Exercise description:
Each line below must be printed exactly as it stands.

Available data:
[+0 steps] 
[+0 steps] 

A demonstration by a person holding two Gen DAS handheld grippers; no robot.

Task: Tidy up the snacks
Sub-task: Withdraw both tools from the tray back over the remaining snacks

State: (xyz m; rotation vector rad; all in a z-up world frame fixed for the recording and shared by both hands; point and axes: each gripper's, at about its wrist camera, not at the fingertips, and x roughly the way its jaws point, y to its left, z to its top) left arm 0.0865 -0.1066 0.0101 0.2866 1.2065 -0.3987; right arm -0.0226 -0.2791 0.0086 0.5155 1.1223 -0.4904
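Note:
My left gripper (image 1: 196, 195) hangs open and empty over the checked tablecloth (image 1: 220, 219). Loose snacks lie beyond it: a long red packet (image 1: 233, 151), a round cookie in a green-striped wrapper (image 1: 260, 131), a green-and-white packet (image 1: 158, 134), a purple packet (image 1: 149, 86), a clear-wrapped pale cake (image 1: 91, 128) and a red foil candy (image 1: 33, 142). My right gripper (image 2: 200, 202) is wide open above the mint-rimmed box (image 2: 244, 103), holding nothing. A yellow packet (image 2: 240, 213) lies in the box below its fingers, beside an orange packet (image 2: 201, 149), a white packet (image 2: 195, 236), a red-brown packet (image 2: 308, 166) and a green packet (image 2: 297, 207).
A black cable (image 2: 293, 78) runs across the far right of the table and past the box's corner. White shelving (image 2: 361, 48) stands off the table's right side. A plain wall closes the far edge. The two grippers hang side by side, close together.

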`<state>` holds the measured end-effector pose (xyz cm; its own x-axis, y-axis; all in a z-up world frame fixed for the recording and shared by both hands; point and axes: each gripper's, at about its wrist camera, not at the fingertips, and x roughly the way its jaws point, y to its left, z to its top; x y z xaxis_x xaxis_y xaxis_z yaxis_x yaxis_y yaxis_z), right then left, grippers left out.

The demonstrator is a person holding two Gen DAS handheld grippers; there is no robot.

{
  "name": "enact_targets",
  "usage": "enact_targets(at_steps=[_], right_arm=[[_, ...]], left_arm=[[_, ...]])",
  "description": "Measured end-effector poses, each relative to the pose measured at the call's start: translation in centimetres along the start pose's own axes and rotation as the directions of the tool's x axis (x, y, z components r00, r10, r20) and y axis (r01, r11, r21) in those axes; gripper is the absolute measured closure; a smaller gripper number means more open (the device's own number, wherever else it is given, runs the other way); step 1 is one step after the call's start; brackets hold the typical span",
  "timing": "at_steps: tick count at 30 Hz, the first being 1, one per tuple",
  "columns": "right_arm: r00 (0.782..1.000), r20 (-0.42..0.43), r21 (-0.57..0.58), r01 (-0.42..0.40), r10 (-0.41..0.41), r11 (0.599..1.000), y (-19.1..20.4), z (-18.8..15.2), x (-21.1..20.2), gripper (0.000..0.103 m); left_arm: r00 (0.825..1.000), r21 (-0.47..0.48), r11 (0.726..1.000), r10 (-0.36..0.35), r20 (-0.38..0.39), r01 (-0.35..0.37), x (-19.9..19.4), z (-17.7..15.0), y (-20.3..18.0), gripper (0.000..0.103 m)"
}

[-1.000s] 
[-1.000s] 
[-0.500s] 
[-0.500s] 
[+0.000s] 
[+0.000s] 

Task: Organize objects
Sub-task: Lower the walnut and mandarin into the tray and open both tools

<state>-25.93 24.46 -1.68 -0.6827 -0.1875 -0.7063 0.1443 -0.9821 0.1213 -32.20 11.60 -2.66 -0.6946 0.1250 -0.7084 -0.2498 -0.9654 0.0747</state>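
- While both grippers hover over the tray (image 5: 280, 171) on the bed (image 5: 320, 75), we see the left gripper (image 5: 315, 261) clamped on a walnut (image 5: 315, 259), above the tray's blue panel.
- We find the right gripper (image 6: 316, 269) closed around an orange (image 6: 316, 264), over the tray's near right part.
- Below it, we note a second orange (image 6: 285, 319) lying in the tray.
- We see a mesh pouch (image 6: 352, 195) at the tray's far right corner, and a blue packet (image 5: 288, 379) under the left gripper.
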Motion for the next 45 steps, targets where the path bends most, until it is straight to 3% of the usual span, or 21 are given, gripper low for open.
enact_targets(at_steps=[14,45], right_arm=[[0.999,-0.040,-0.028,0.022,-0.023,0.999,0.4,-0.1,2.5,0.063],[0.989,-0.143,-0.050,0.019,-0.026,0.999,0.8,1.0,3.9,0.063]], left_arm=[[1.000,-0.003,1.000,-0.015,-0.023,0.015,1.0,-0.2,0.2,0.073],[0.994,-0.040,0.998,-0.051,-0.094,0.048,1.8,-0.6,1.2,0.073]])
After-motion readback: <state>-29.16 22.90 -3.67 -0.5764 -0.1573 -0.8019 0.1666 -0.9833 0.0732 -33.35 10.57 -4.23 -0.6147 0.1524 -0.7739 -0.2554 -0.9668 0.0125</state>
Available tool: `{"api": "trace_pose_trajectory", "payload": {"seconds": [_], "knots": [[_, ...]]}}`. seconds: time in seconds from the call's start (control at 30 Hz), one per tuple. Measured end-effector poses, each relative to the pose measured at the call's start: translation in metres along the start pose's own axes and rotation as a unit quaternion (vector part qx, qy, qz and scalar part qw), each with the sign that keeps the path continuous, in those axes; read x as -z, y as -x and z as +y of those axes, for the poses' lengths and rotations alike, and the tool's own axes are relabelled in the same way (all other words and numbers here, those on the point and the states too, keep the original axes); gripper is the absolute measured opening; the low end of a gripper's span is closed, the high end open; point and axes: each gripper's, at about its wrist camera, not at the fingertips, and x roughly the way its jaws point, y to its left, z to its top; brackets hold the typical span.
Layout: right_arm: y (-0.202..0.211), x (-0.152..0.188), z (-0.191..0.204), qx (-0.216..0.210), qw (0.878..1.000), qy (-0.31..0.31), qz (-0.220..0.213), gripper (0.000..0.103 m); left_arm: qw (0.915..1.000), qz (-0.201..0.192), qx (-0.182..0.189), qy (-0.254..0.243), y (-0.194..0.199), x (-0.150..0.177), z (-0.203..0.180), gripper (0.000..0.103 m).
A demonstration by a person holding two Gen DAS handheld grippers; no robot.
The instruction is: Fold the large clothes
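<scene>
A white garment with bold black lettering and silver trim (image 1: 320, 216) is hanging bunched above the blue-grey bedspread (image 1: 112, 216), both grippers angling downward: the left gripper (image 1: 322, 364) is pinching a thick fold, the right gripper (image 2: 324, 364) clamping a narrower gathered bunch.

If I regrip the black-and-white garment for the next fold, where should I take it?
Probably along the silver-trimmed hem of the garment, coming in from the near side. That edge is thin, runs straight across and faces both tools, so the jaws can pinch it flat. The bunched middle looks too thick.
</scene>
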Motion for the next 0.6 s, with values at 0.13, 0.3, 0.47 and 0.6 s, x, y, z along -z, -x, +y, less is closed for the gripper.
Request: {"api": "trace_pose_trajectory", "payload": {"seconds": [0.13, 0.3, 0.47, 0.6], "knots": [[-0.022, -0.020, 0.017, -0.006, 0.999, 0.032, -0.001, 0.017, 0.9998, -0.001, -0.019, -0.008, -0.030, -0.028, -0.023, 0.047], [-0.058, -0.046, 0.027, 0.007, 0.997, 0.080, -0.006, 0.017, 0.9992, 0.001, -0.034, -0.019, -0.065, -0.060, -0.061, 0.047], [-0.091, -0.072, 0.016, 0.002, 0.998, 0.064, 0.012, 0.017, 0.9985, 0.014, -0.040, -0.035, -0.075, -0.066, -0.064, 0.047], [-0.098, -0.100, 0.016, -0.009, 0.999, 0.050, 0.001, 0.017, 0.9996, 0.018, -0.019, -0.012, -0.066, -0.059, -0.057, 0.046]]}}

Solution:
[+0 steps] 
[+0 steps] 

A demonstration by a person holding two Gen DAS handheld grippers; no robot.

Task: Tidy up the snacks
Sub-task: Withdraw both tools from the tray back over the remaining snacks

State: (xyz m; rotation vector rad; all in a z-up world frame fixed for the recording and shared by both hands; point and axes: each gripper's, at about its wrist camera, not at the fingertips, and x roughly the way its jaws point, y to its left, z to its top) left arm 0.0865 -0.1066 0.0101 0.2866 1.2065 -0.3987; right arm -0.0226 -0.2791 0.0086 0.5155 1.1223 -0.4904
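Note:
My left gripper (image 1: 196, 195) hangs open and empty over the checked tablecloth (image 1: 220, 219). Loose snacks lie beyond it: a long red packet (image 1: 233, 151), a round cookie in a green-striped wrapper (image 1: 260, 131), a green-and-white packet (image 1: 158, 134), a purple packet (image 1: 149, 86), a clear-wrapped pale cake (image 1: 91, 128) and a red foil candy (image 1: 33, 142). My right gripper (image 2: 200, 202) is wide open above the mint-rimmed box (image 2: 244, 103), holding nothing. A yellow packet (image 2: 240, 213) lies in the box below its fingers, beside an orange packet (image 2: 201, 149), a white packet (image 2: 195, 236), a red-brown packet (image 2: 308, 166) and a green packet (image 2: 297, 207).
A black cable (image 2: 293, 78) runs across the far right of the table and past the box's corner. White shelving (image 2: 361, 48) stands off the table's right side. A plain wall closes the far edge. The two grippers hang side by side, close together.
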
`<state>` holds the measured end-effector pose (xyz cm; its own x-axis, y-axis; all in a z-up world frame fixed for the recording and shared by both hands; point and axes: each gripper's, at about its wrist camera, not at the fingertips, and x roughly the way its jaws point, y to its left, z to its top; x y z xaxis_x xaxis_y xaxis_z yaxis_x yaxis_y yaxis_z), right then left, grippers left out.

The demonstrator is a person holding two Gen DAS handheld grippers; there is no robot.

{
  "name": "enact_targets",
  "usage": "enact_targets(at_steps=[_], right_arm=[[_, ...]], left_arm=[[_, ...]])",
  "description": "Measured end-effector poses, each relative to the pose measured at the call's start: translation in centimetres along the start pose's own axes and rotation as the directions of the tool's x axis (x, y, z components r00, r10, r20) and y axis (r01, r11, r21) in those axes; gripper is the absolute measured closure; a smaller gripper number means more open (the device's own number, wherever else it is given, runs the other way); step 1 is one step after the call's start; brackets hold the typical span",
  "timing": "at_steps: tick count at 30 Hz, the first being 1, one per tuple",
  "columns": "right_arm: r00 (0.782..1.000), r20 (-0.42..0.43), r21 (-0.57..0.58), r01 (-0.42..0.40), r10 (-0.41..0.41), r11 (0.599..1.000), y (-19.1..20.4), z (-18.8..15.2), x (-21.1..20.2), gripper (0.000..0.103 m); left_arm: r00 (0.825..1.000), r21 (-0.47..0.48), r11 (0.726..1.000), r10 (-0.36..0.35), r20 (-0.38..0.39), r01 (-0.35..0.37), x (-19.9..19.4), z (-17.7..15.0), y (-20.3..18.0), gripper (0.000..0.103 m)"
}

[-1.000s] 
[-1.000s] 
[-0.500s] 
[-0.500s] 
[+0.000s] 
[+0.000s] 

Task: Organize objects
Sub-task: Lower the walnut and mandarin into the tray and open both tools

<state>-25.93 24.46 -1.68 -0.6827 -0.1875 -0.7063 0.1443 -0.9821 0.1213 -32.20 11.60 -2.66 -0.6946 0.1250 -0.7084 -0.2498 -0.9654 0.0747</state>
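- While both grippers hover over the tray (image 5: 280, 171) on the bed (image 5: 320, 75), we see the left gripper (image 5: 315, 261) clamped on a walnut (image 5: 315, 259), above the tray's blue panel.
- We find the right gripper (image 6: 316, 269) closed around an orange (image 6: 316, 264), over the tray's near right part.
- Below it, we note a second orange (image 6: 285, 319) lying in the tray.
- We see a mesh pouch (image 6: 352, 195) at the tray's far right corner, and a blue packet (image 5: 288, 379) under the left gripper.
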Motion for the next 45 steps, targets where the path bends most, until it is straight to 3% of the usual span, or 21 are given, gripper low for open.
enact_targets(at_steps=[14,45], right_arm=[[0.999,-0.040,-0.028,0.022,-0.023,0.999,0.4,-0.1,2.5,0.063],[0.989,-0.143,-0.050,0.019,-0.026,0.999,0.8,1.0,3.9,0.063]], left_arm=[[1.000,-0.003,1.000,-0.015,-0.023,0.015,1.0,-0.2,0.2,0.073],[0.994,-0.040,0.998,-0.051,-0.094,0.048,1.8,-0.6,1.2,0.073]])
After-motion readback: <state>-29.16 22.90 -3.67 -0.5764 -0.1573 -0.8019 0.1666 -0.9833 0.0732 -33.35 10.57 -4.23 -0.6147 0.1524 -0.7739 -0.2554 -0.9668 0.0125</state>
Available tool: `{"api": "trace_pose_trajectory", "payload": {"seconds": [_], "knots": [[_, ...]]}}`. seconds: time in seconds from the call's start (control at 30 Hz), one per tuple. Measured end-effector poses, each relative to the pose measured at the call's start: translation in metres along the start pose's own axes and rotation as a unit quaternion (vector part qx, qy, qz and scalar part qw), each with the sign that keeps the path continuous, in those axes; read x as -z, y as -x and z as +y of those axes, for the poses' lengths and rotations alike, and the tool's own axes are relabelled in the same way (all other words and numbers here, those on the point and the states too, keep the original axes); gripper is the absolute measured opening; the low end of a gripper's span is closed, the high end open; point and axes: each gripper's, at about its wrist camera, not at the fingertips, and x roughly the way its jaws point, y to its left, z to its top; brackets hold the typical span.
Layout: right_arm: y (-0.202..0.211), x (-0.152..0.188), z (-0.191..0.204), qx (-0.216..0.210), qw (0.878..1.000), qy (-0.31..0.31), qz (-0.220..0.213), gripper (0.000..0.103 m); left_arm: qw (0.915..1.000), qz (-0.201..0.192), qx (-0.182..0.189), qy (-0.254..0.243), y (-0.194..0.199), x (-0.150..0.177), z (-0.203..0.180), gripper (0.000..0.103 m).
A demonstration by a person holding two Gen DAS handheld grippers; no robot.
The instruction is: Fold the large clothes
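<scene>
A white garment with bold black lettering and silver trim (image 1: 320, 216) is hanging bunched above the blue-grey bedspread (image 1: 112, 216), both grippers angling downward: the left gripper (image 1: 322, 364) is pinching a thick fold, the right gripper (image 2: 324, 364) clamping a narrower gathered bunch.

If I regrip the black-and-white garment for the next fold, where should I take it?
Probably along the silver-trimmed hem of the garment, coming in from the near side. That edge is thin, runs straight across and faces both tools, so the jaws can pinch it flat. The bunched middle looks too thick.
</scene>
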Motion for the next 0.6 s, with values at 0.13, 0.3, 0.47 and 0.6 s, x, y, z along -z, -x, +y, less is closed for the gripper.
Request: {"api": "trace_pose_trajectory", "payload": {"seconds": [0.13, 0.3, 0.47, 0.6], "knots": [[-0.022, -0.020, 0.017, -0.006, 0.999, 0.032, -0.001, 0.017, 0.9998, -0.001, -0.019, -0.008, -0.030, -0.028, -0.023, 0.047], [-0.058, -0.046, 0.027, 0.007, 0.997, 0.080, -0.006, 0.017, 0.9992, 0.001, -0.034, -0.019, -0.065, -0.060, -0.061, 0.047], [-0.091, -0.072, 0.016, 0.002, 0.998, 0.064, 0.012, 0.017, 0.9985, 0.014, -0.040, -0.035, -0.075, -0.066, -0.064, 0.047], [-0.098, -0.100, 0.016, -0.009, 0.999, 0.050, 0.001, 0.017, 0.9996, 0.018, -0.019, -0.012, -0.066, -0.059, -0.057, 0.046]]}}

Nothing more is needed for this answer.